Autoantibody-mediated tissue destruction is among the main features of organ-specific autoimmunity. This report describes ''an antibody enzyme'' (abzyme) contribution to the site-specific degradation of a neural antigen. We detected proteolytic activity toward myelin basic protein (MBP) in the fraction of antibodies purified from the sera of humans with multiple sclerosis (MS) and mice with induced experimental allergic encephalomyelitis. Chromatography and zymography data demonstrated that the proteolytic activity of this preparation was exclusively associated with the antibodies. No activity was found in the IgG fraction of healthy donors.
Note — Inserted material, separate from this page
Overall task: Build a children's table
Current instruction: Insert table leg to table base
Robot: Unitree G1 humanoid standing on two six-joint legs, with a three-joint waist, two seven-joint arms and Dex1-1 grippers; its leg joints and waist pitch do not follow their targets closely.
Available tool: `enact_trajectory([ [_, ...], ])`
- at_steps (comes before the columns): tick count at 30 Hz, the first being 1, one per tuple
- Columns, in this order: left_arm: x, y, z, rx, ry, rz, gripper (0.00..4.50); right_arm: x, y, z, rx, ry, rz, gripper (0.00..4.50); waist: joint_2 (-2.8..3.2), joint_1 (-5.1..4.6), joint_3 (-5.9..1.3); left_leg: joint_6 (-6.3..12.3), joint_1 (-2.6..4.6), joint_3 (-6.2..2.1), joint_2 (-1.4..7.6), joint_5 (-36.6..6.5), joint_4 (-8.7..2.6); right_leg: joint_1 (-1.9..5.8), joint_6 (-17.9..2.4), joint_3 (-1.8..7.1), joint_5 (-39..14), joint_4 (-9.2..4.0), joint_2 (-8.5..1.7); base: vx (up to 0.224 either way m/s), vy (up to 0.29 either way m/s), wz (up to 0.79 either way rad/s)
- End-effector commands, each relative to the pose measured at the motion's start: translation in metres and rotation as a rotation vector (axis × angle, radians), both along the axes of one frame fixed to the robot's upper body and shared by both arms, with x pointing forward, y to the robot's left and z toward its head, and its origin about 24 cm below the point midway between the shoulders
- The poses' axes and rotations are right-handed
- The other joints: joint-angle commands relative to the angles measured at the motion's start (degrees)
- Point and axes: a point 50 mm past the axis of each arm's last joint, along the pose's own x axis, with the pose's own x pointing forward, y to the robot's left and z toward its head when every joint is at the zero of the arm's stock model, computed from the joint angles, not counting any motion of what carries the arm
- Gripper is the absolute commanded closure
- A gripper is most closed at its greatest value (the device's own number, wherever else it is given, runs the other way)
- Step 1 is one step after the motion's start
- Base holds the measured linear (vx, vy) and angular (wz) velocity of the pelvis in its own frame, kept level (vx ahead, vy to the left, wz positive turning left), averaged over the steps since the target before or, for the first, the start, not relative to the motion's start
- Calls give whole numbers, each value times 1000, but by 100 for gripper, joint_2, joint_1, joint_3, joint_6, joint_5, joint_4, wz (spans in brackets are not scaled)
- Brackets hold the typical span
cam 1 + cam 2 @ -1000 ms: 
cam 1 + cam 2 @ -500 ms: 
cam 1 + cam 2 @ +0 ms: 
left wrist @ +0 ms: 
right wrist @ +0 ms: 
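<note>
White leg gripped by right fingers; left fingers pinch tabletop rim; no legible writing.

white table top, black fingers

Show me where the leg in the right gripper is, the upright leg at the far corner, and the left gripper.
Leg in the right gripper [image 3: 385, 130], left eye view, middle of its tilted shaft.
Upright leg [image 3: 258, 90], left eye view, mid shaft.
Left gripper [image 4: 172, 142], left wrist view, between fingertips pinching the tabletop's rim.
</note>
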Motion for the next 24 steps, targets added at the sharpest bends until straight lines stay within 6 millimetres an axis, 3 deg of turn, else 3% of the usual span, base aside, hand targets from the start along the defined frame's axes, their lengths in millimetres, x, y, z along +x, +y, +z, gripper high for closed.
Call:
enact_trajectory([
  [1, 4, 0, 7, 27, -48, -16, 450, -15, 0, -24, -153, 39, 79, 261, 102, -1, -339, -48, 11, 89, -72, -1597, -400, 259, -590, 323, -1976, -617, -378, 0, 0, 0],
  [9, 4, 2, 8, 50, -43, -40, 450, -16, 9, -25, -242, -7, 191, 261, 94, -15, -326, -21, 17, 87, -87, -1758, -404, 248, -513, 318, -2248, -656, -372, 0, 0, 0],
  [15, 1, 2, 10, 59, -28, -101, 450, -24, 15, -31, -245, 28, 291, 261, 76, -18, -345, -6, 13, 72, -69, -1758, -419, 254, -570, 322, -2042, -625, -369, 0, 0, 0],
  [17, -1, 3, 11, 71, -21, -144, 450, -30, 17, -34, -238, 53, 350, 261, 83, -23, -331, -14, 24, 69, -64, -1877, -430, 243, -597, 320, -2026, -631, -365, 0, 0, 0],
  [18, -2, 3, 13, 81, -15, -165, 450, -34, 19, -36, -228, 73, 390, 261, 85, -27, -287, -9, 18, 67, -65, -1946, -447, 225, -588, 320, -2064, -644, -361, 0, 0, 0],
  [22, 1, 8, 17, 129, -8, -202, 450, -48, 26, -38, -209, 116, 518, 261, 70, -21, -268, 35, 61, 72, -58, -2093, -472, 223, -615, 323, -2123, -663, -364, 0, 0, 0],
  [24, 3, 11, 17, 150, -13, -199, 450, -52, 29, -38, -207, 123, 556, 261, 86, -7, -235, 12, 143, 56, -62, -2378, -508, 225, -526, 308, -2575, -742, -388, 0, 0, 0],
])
The human and murine abzymes efficiently cleaved MBP but not other protein substrates tested. The sites of MBP cleavage determined by mass spectrometry were localized within immunodominant regions of MBP. The abzymes could also cleave recombinant substrates containing encephalytogenic MBP 85-101 peptide. An established MS therapeutic Copaxone appeared to be a specific abzyme inhibitor. Thus, the discovered epitope-specific antibodymediated degradation of MBP suggests a mechanistic explanation of the slow development of neurodegeneration associated with MS.